- _Exercise goal_
Give the count of lines in the entries that include "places", and write nothing besides it.

Exercise materials Start Marker

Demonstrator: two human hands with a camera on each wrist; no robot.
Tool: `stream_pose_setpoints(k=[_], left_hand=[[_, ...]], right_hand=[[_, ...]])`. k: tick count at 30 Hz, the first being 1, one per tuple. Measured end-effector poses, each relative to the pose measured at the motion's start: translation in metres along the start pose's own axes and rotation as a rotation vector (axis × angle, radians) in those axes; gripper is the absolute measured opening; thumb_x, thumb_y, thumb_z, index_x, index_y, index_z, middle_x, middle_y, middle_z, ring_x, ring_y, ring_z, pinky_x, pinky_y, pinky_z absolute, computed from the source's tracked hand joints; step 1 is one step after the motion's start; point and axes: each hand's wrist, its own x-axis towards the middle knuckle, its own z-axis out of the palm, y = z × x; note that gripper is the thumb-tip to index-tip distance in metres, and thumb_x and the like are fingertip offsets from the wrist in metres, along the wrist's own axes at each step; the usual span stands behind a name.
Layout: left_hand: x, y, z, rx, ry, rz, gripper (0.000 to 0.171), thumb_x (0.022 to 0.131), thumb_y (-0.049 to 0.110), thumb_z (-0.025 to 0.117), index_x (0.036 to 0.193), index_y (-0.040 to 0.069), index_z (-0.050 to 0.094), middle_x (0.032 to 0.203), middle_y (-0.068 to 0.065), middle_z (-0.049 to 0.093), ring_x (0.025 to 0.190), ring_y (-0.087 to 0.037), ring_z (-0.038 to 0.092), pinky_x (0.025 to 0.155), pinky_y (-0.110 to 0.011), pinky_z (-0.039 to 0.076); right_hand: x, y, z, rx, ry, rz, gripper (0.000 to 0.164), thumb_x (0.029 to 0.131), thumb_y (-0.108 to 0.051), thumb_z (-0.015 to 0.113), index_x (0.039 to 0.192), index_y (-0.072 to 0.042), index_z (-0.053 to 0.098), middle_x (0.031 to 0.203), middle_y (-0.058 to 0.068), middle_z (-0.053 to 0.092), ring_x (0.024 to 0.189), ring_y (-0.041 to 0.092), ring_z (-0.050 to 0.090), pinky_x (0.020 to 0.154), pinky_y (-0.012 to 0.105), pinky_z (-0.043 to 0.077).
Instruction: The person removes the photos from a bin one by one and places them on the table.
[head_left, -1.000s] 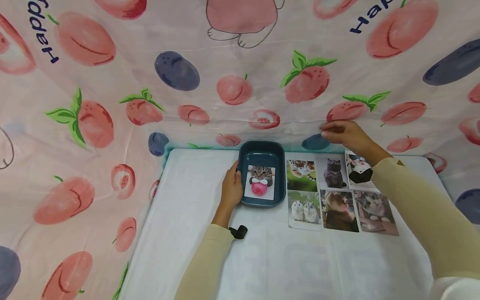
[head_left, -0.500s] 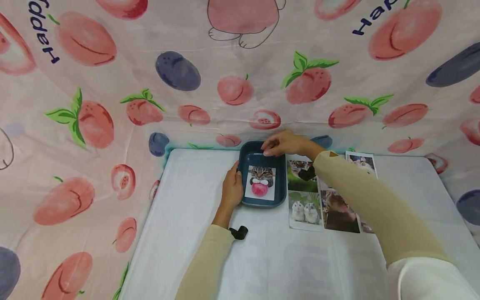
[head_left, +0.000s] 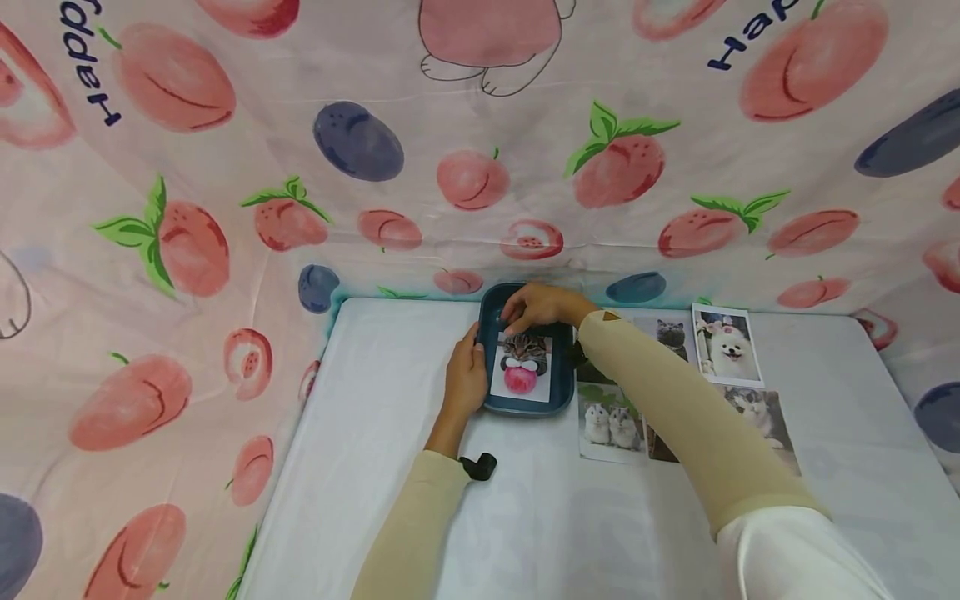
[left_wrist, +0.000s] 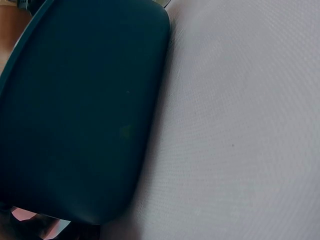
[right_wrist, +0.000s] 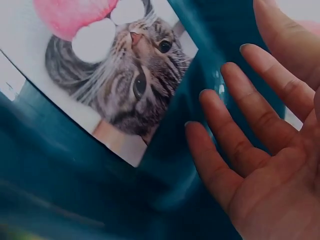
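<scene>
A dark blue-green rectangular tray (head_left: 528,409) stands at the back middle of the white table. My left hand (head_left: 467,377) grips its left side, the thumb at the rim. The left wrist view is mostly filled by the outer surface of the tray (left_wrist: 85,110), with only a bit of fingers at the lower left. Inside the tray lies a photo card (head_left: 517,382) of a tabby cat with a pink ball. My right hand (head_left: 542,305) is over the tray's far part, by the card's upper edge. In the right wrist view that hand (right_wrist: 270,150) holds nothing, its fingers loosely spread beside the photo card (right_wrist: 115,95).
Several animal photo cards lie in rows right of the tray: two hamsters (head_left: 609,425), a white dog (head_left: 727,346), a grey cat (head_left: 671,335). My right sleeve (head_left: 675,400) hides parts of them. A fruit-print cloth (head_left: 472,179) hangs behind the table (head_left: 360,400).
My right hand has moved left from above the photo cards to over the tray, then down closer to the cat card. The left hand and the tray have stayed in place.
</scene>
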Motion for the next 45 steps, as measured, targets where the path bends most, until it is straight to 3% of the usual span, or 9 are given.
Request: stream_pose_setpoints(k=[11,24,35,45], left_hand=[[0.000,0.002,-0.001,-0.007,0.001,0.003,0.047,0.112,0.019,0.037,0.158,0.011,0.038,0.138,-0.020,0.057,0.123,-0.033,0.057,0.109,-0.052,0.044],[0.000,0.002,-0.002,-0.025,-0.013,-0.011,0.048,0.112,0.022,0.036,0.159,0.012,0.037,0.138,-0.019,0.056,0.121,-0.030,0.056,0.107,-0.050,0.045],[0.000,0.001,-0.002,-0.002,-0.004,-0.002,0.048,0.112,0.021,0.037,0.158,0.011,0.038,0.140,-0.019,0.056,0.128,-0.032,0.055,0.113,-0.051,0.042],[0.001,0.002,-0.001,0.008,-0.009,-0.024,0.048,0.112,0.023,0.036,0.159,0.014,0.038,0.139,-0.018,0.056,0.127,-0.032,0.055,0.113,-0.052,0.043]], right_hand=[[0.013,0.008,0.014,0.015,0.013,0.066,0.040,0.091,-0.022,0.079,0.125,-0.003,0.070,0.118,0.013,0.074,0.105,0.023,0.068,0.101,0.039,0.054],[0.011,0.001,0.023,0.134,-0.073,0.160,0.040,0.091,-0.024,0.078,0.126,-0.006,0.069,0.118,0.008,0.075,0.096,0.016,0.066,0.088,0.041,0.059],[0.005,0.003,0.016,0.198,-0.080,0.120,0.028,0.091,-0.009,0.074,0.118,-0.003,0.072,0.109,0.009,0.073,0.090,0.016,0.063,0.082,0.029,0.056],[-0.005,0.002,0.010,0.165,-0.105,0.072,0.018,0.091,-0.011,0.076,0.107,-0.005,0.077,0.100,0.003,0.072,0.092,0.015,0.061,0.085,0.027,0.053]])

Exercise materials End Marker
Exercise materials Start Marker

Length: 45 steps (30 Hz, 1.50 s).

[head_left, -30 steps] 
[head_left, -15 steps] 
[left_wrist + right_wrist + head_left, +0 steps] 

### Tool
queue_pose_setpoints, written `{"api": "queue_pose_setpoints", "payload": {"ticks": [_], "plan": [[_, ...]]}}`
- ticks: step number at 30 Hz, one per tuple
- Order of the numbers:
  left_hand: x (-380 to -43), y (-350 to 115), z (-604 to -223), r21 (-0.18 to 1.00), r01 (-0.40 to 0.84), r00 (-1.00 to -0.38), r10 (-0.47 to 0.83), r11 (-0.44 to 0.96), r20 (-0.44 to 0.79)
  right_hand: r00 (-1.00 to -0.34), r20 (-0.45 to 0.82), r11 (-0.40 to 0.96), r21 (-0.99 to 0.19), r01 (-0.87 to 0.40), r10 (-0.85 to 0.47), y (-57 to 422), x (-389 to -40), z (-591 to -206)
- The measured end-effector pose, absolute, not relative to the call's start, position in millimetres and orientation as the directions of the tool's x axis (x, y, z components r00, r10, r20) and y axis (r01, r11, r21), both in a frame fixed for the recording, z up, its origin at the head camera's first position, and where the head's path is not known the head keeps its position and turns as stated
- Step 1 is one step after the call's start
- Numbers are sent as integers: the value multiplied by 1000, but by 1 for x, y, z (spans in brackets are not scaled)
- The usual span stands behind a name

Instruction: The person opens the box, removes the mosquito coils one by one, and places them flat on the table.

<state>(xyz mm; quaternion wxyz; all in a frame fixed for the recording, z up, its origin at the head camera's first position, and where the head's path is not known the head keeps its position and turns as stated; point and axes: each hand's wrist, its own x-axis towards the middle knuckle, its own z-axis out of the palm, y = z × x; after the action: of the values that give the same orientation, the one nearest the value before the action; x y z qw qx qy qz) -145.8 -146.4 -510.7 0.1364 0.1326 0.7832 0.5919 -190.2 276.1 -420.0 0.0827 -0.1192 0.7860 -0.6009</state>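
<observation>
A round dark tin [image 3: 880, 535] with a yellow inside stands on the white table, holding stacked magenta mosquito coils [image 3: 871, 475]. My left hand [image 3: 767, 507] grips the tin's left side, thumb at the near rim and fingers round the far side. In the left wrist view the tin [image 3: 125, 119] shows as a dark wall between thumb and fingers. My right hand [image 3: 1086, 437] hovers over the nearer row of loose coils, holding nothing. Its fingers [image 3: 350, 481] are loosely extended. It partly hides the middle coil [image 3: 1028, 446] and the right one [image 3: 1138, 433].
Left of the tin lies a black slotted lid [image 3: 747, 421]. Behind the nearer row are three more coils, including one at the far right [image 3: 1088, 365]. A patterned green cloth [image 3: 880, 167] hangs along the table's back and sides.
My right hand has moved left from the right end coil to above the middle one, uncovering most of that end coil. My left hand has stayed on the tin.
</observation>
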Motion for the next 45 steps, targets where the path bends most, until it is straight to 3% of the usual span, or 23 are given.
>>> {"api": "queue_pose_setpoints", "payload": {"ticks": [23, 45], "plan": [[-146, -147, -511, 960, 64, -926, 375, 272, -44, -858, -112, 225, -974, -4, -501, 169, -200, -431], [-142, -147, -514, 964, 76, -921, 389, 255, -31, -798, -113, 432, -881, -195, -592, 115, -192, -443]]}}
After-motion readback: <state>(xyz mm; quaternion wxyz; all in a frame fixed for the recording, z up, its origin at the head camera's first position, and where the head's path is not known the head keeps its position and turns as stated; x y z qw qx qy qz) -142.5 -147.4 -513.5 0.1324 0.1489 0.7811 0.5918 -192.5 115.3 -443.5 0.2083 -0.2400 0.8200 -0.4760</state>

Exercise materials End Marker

- _Response_
2